一輝と莉菜も隣に並びながら、羽矢のすぐ後を追い掛けた。
「うわぁ〜。結構人がいるね」
食堂には多くの生徒で賑わっていた。
「ああ。正直驚きだな」
羽矢は入り口で周囲を眺めながら、感想を呟く。
「すごい列だね。それに座る席も大部分は埋まってる」
莉菜が周囲を見渡すが、空いた席は見当たらない。それほど人で混んでいる。
「私は列に並ぶ。2人は空いた席を探してくれないか」
羽矢は最後列を指差し、1つの提案を提示した。
「わかった。増本の席も確保しておくから」
一輝と莉菜は空いた席の探索に移動した。羽矢は最後列に身を置いた。
「中々見つからないね。もしかして座れないのかな」
莉菜が不安そうに独り言を言った。
「そうだね。その可能性はあるね」
一輝も懸命に探すが、空いた席を発見できなかった。
「あの。俺達もう昼飯食べ終わったから座れるよ」
3人組の1人が莉菜に声を掛けた。緊張した面持ちだった。
「本当に?でも悪いよ。無理しなくていいからね?」
「いやいや全然無理なんかじゃないよ。丁度、教室に帰るって話をしてた。なぁ、お前ら?」
一輝にとって見覚えのない男子はわざとらしく残りの友人に同意を求めた。
「ああ」
「その通りだよ」
残りの2人の男子も了承済みなようだ。
「だから、どうぞ座って」
1人の男子が席から立ち上がり、もう2人も続けて倣った。
「ありがとう!かずくんここは厚意に甘えない?」
莉菜は上目遣いで一輝に問い掛けた。
「うん。そうしよう。ありがとうございます」
まず莉菜が座り、一輝も隣に腰を下ろした。
「本当にありがと!優しいね!」
莉菜は上目遣いで席を譲った男子たちへ華麗にウィンクした。
パチンッと目から数個の星が散った。
「ぜ、全然大したことないから!!」
3人の男子は顔を真っ赤にしながら、高速でその場を去ってしまった。
3人共嬉しそうにコソコソ会話をしながら、食堂の出口は差し掛かった。
「すごい優しい人達だったね?私も見習わないと」
「うんそうだね。・・・それにしても相変わらず莉菜の人気っぷりは健在だね」
「そうかな?あの人達は純粋な優しさで席を譲ってくれたと思うよ。
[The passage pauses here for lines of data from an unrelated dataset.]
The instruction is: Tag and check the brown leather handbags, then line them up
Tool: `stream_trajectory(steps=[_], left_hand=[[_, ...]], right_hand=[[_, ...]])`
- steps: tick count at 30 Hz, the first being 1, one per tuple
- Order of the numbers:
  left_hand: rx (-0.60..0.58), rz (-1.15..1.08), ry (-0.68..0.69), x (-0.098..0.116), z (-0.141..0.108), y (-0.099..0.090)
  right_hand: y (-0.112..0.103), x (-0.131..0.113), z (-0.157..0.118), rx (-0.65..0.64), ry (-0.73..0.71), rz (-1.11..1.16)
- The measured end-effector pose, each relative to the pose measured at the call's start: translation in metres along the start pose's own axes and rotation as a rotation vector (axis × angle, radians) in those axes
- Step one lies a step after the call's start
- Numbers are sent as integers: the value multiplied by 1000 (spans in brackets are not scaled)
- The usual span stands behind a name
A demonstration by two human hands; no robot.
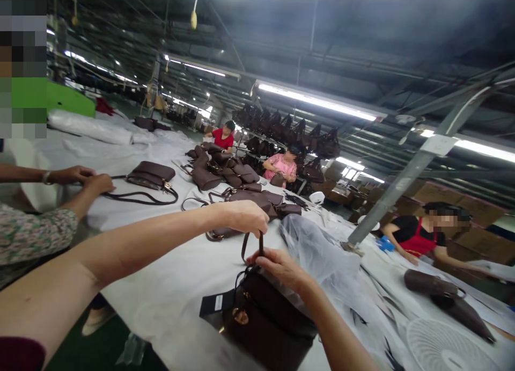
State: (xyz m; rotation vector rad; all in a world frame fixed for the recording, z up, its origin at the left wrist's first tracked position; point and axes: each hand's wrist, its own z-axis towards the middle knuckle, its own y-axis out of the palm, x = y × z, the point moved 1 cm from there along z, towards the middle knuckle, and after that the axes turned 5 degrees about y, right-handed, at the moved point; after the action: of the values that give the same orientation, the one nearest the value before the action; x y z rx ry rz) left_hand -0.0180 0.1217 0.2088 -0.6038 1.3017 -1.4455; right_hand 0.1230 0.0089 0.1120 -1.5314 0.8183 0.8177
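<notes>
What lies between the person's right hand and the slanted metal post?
In the head camera's view, crumpled translucent plastic lies between the right hand and the post.

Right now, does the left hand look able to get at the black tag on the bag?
Probably yes: the black tag sticks out beside the bag with nothing seen covering it, though the left hand would likely have to release the strap first.

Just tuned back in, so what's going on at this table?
The person's left hand pulls up a dark strap above a brown bag, while the right hand grips it lower, near the bag's top. A black tag shows beside the bag. At the left, a co-worker's hands hold another bag's strap. More bags lie piled beyond.
</notes>
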Motion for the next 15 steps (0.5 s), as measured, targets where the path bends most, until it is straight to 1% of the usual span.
stream_trajectory(steps=[3,6,9,12,14,15], left_hand=[[29,-49,-36,-6,-14,1],[-26,-33,-66,-9,-25,-2],[-76,5,-52,-11,-32,-3],[-35,54,-12,-10,-29,-9],[3,138,47,-5,-17,-17],[29,186,83,-2,-9,-22]], right_hand=[[7,6,12,-92,76,-46],[15,8,29,-145,137,-104],[19,8,41,-164,172,-125],[11,1,38,-200,203,-112],[-3,-9,29,-228,214,-39],[-11,-15,23,-232,207,37]])
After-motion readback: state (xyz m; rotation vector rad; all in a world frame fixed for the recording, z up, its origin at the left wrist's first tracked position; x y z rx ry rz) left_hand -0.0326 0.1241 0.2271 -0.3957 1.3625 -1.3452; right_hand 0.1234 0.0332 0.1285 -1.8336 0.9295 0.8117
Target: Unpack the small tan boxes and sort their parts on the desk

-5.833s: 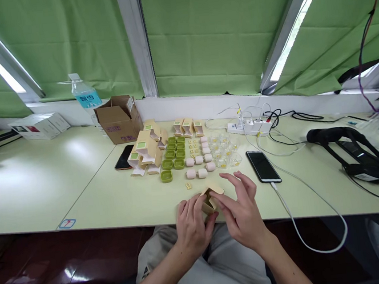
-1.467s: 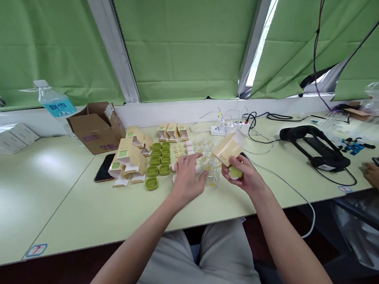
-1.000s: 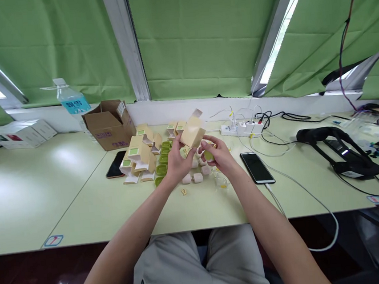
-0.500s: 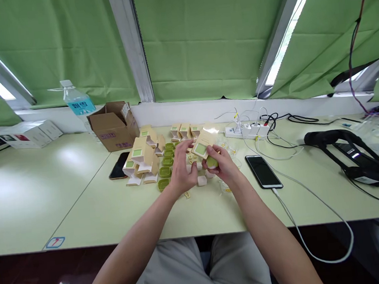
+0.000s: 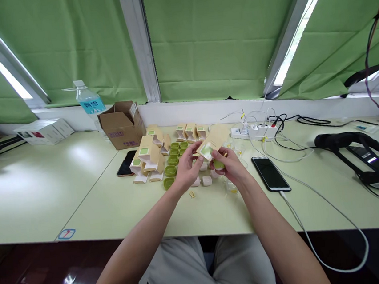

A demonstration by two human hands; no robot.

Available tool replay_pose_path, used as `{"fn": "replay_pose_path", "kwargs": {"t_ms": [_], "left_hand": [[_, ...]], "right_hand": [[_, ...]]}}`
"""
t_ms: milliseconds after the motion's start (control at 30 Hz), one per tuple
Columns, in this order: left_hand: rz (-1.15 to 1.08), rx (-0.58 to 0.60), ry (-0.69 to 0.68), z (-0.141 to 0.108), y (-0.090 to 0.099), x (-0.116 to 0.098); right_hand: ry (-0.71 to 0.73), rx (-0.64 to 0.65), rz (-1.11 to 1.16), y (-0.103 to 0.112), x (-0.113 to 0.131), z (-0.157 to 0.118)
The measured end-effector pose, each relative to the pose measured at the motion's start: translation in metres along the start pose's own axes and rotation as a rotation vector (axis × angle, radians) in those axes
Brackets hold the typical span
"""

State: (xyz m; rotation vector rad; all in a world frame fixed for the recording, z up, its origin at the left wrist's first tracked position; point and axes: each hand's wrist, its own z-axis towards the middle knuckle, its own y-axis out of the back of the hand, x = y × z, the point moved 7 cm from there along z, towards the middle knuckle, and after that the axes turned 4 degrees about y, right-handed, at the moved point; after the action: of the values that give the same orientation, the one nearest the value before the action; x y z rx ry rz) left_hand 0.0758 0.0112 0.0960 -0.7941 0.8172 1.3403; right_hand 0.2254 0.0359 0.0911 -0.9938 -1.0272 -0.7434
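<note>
My left hand [image 5: 189,166] is closed on the left edge of a flattened-looking cream carton [image 5: 214,140] with a window showing green. My right hand [image 5: 231,164] grips the carton's lower right corner with the thumb and also holds a small rounded green piece [image 5: 218,164] beneath it. Under and around the hands lie small whitish-pink blocks [image 5: 207,181], partly hidden. To the left stand several small green cups [image 5: 170,171] in rows. Beside them, opened cream cartons [image 5: 149,152] are piled up, and a small yellow piece [image 5: 192,194] lies in front.
A cardboard box [image 5: 121,130] and a water bottle [image 5: 89,100] stand at the back left, with a dark phone [image 5: 126,163] nearby. On the right are a charging phone [image 5: 270,173], a power strip [image 5: 255,131], loose cables and a black strapped device [image 5: 358,157].
My left hand has come from beside the carton to take hold of its left edge. The right hand keeps its grip on the carton and green piece. The view has turned slightly left.
</note>
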Motion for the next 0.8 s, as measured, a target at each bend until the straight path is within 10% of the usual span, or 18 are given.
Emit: {"fn": "replay_pose_path", "kwargs": {"t_ms": [800], "left_hand": [[-0.109, -0.024, 0.050, -0.001, -0.006, 0.003]], "right_hand": [[0.039, -0.099, -0.073, 0.007, -0.004, 0.003]]}}
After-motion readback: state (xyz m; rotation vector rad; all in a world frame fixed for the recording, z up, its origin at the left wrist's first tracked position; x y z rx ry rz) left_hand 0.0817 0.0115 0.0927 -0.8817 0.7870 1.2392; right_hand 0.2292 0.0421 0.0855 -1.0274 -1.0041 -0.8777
私目当てでは無いはずだよ」
莉菜は疑う素振りもなく、さらっと返答した。
いやいや。
一輝は胸中でツッコミを入れた。
明らかに、先ほどの男子達は莉菜が困ってたから席を譲った。わかりやすい態度だった。
実際に、彼らは顔を真っ赤にして去った後、嬉しそうになにやら盛り上がっていた。
「まだまだ時間が掛かりそうだね」
莉菜は行列に並ぶ羽矢を見据える。まだ先は長そうだ。